Hello, after upgrading my system from 2X Titan RTX by replacing one of them with an RTX 6000 Ada generation card, I started seeing various CUDA runtime errors during training neural networks using Pytorch (same scripts work fine on the Titan). The errors reported are not consistent, the 2 most frequent being “CUDA error: an illegal memory access was encountered” and “CUDA error: unspecified launch failure”; they can happen a few minutes to a few hours into the training. The stacks reported are not same either, setting CUDA_LAUNCH_BLOCKING=1 was not of any help in localizing the errors. They seem very sporadic. After days of investigation, I was advised by an NVidia support to run the official NVidia cleanup tool, reinstall the drivers and run some tests. The tests could only be executed in WDDM mode (I run Windows). So, after switching and running the tests for a while, they couldn’t find any problems with the card. So, I tried to run my Pytorch training scripts in WDDM mode, and after 24 hours the errors did not appear. After switching RTX 6000 Ada back into TCC mode, the errors appeared after only a few minutes, again and again.

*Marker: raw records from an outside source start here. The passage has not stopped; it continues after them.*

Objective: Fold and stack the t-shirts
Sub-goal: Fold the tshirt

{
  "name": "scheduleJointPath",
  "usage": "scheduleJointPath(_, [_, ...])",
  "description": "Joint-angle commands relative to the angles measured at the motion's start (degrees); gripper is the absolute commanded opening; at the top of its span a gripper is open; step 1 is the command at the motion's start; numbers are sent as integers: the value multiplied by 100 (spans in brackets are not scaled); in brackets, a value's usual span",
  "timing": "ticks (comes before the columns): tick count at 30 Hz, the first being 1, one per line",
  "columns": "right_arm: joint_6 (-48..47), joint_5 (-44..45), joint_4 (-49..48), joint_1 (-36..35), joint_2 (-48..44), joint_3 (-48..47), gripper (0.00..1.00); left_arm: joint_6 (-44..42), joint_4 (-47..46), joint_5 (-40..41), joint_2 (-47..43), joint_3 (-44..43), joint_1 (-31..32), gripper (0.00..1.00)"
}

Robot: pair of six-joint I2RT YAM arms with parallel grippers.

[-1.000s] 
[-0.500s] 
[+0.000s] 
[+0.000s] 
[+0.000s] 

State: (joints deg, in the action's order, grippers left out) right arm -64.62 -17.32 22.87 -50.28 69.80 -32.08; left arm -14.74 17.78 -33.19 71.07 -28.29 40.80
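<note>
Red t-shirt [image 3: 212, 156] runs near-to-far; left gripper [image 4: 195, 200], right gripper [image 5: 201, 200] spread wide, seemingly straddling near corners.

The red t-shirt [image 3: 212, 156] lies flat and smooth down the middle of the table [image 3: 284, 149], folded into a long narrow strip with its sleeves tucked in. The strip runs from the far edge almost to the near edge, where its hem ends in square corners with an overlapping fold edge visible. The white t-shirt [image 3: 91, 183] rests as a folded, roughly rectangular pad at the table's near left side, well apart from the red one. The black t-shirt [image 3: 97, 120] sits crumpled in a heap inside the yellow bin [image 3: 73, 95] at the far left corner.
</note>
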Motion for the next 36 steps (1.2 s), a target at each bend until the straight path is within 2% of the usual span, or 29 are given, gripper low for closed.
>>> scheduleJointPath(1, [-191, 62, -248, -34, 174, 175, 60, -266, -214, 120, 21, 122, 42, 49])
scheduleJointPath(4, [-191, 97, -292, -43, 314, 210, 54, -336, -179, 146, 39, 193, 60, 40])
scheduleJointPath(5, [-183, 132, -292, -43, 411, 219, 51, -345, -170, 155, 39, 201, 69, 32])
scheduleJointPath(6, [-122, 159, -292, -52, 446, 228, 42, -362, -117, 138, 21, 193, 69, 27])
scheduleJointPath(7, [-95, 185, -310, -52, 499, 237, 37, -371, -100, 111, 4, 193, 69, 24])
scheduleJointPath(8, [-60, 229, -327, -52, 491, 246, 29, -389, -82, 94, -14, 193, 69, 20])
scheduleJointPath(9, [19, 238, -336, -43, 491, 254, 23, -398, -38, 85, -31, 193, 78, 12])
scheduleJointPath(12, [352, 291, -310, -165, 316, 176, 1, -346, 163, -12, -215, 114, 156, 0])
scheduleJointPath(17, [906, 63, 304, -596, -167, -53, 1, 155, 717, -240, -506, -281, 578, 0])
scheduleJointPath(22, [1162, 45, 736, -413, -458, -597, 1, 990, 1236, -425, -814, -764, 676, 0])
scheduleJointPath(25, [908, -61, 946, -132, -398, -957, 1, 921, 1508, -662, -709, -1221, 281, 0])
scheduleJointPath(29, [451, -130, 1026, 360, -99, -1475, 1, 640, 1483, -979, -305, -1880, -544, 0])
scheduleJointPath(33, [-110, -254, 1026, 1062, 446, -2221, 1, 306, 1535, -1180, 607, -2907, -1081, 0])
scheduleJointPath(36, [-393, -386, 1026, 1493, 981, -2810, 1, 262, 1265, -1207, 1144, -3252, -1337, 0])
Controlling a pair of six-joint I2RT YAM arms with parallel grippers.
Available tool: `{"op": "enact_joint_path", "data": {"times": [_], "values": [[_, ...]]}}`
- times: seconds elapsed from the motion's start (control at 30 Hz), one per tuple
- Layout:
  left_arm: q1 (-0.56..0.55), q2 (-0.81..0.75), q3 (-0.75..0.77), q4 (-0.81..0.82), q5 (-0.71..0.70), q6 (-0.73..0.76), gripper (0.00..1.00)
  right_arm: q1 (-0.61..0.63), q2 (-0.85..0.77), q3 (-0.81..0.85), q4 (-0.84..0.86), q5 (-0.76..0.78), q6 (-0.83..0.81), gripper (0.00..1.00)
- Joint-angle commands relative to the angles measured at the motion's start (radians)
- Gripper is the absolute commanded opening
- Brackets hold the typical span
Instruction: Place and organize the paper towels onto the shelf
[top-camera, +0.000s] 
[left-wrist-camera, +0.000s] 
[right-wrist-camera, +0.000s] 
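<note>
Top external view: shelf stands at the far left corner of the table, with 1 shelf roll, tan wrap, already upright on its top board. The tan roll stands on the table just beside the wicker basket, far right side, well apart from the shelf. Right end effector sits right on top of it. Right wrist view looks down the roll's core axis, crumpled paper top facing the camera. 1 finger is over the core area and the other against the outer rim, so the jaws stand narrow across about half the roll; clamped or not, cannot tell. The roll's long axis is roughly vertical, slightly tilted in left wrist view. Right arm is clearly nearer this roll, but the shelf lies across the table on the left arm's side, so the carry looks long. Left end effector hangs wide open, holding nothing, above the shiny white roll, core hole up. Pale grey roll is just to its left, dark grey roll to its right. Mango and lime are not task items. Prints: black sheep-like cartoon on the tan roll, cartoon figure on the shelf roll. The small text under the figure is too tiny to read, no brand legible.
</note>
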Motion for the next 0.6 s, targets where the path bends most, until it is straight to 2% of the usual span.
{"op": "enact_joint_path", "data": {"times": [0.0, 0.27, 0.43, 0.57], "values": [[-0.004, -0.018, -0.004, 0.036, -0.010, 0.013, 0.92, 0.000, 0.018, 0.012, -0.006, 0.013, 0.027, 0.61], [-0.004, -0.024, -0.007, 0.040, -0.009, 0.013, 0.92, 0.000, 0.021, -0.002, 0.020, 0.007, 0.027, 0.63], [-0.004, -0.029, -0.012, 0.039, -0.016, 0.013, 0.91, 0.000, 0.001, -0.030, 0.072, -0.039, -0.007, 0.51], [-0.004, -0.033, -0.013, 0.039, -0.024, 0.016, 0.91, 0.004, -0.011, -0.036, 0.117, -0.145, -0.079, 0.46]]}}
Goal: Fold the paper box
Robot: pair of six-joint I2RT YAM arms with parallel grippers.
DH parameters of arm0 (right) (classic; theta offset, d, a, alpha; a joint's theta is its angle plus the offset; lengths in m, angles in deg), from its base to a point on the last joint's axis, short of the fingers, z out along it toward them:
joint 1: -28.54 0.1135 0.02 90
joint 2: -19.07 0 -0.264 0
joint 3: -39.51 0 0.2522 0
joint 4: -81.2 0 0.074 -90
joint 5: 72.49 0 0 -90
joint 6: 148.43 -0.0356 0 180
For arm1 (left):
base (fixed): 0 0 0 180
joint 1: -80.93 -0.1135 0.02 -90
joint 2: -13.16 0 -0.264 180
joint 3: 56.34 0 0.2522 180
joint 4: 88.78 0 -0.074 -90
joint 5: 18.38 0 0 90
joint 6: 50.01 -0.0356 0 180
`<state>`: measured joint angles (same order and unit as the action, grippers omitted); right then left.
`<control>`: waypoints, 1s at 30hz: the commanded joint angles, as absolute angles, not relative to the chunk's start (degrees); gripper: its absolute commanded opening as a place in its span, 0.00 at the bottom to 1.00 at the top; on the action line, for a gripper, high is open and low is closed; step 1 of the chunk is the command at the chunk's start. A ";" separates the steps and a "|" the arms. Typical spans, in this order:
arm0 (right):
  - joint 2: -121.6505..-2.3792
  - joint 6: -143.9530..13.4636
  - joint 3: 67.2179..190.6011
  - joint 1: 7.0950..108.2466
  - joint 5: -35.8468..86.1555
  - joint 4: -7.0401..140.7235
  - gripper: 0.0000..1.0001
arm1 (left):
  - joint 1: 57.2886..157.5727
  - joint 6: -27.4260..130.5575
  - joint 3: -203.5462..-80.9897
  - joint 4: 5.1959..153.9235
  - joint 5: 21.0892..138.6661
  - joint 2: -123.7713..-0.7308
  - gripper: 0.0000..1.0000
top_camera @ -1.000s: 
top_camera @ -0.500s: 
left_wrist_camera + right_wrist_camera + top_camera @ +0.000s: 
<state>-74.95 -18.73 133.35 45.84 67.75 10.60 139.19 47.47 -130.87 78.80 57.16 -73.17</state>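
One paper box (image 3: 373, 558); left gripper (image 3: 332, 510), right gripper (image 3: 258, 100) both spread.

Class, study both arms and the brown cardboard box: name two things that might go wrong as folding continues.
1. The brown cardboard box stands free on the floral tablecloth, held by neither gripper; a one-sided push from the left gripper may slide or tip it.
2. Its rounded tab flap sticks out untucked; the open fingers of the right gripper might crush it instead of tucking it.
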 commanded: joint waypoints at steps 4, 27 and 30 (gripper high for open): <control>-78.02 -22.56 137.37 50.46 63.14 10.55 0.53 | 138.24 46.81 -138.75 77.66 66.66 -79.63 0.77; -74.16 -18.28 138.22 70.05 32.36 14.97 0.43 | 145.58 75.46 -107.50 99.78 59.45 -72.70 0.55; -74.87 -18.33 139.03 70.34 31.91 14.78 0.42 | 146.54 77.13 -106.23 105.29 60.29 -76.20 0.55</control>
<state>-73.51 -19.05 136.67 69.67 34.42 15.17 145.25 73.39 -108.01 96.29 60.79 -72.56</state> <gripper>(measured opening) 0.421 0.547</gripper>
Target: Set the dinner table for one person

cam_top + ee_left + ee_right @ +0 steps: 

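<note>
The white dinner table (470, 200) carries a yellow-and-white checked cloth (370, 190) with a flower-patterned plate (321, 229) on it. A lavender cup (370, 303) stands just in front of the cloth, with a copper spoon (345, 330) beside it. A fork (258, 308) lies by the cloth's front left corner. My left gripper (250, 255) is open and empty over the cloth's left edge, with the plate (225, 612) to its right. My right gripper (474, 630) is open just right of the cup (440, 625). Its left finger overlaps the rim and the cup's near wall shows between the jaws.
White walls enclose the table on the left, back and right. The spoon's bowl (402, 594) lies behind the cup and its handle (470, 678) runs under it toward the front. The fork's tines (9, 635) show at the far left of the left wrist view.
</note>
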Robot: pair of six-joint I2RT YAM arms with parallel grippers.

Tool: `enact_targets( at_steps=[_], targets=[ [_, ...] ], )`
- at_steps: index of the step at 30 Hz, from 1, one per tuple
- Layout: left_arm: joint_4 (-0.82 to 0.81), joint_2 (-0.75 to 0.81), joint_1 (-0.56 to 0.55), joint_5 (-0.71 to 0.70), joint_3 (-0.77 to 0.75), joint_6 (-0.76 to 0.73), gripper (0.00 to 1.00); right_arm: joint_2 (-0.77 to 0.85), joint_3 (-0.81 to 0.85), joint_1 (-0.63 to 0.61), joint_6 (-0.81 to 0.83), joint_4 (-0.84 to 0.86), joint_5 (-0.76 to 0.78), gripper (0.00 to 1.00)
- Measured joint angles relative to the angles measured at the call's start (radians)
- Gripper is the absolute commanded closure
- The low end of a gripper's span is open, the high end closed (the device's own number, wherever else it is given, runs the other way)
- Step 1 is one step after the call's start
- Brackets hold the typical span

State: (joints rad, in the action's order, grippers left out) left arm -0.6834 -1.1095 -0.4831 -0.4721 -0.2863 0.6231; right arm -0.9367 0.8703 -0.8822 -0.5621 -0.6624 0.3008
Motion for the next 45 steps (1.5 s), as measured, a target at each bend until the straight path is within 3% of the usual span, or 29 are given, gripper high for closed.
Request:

Switching the new card into WDDM mode seems to help (at least, it works much much longer with no errors in this mode), so I was wondering whether this could indicate a problem with TCC mode of the driver. After searching for a similar problem I saw many mentions on this mysterious problem on Pytorch forums (and some of them happen on Linux systems as well), but this particular post, although for MATLAB, looks strikingly similar to what I described above:
Running in WDDM mode is less efficient (Windows does use some VRAM and computation power for its own purposes), so TCC is more preferable. I’ve been also wondering whether the fact that card works fine on WDDM mode rules out the possibility that the card is defective and perhaps points to a bug in the driver?
Any clues on what can be done to make the card work as good as RTX Titans on same machine will be appreciated. By now, I tried everything I could think of, including swapping cards (6000 and Titan) in their slots, but TCC mode still produces errors.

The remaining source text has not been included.